Question

Which of the following is the correct pair of inequality for standard molar entropy?
A. $NO(g) < N{O_2}(g)$
B. ${C_2}{H_2}(g) > {C_2}{H_6}(g)$
C. $C{H_3}COOH(l) < HCOOH(l)$
D. $C{O_2}(g) < CO(g)$

Answer 1

Hint: Entropy is a measure of the degree of disorder of a substance. In other words, it gives us a value for the randomness of a molecule.So, it tends to increase with molecular mass. Thus, when we are given compounds with the same atoms, the compound with the higher molecular mass will have higher standard molar entropy. In each option here, we just have to compare molecular masses and check if the equality given is correct.

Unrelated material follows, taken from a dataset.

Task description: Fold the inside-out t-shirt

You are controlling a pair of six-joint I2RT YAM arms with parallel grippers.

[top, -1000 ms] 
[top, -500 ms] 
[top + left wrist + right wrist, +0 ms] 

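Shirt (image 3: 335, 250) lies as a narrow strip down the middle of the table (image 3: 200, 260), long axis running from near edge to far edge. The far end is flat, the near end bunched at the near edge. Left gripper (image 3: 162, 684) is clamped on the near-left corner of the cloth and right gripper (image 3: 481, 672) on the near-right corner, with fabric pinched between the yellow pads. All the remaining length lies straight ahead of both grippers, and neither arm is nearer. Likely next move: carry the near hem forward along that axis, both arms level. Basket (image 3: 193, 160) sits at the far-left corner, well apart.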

Complete step by step answer:
As we know, entropy is a measure of the degree of disorder/randomness of a particle. And the standard molar entropy is the entropy content of one mole of pure substance under a standard state, usually the standard state being room temperature and pressure. As it is a measure of randomness, more particles and more mass in a molecule will mean that there is more randomness, as the number of states and directions in which the molecules get arranged will increase with the addition of every new atom. Thus, for compounds with similar atoms, standard molar entropy will be higher for the compound with higher molecular mass.
In option A, we see that $N{O_2}$ has a higher molecular mass than $NO$, so it is marked correctly.
In option B, since ${C_2}{H_6}$ has a higher molecular mass than ${C_2}{H_2}$, the higher standard molar entropy should’ve been for ${C_2}{H_6}$, making this option incorrect.
In option C, since $C{H_3}COOH$ has a higher molecular mass than $HCOOH$, the higher standard molar entropy should’ve been for $C{H_3}COOH$, making this option incorrect.
In option D, since $C{O_2}$ has a higher molecular mass than $CO$, the higher standard molar entropy should’ve been for $C{O_2}$, making this option incorrect.

So, the correct answer is “Option A”.

Note: The third law of thermodynamics states that the entropy of a perfectly crystalline solid at absolute zero is zero. This means that entropy decreases as temperature decreases, since the energy possessed by molecules decreases. Also note that the standard molar entropy of gases is more than liquids, which in turn have higher entropy values than solids. This is because the ordering of molecules decreases as we go from solid state to gaseous state, so the entropy increases accordingly.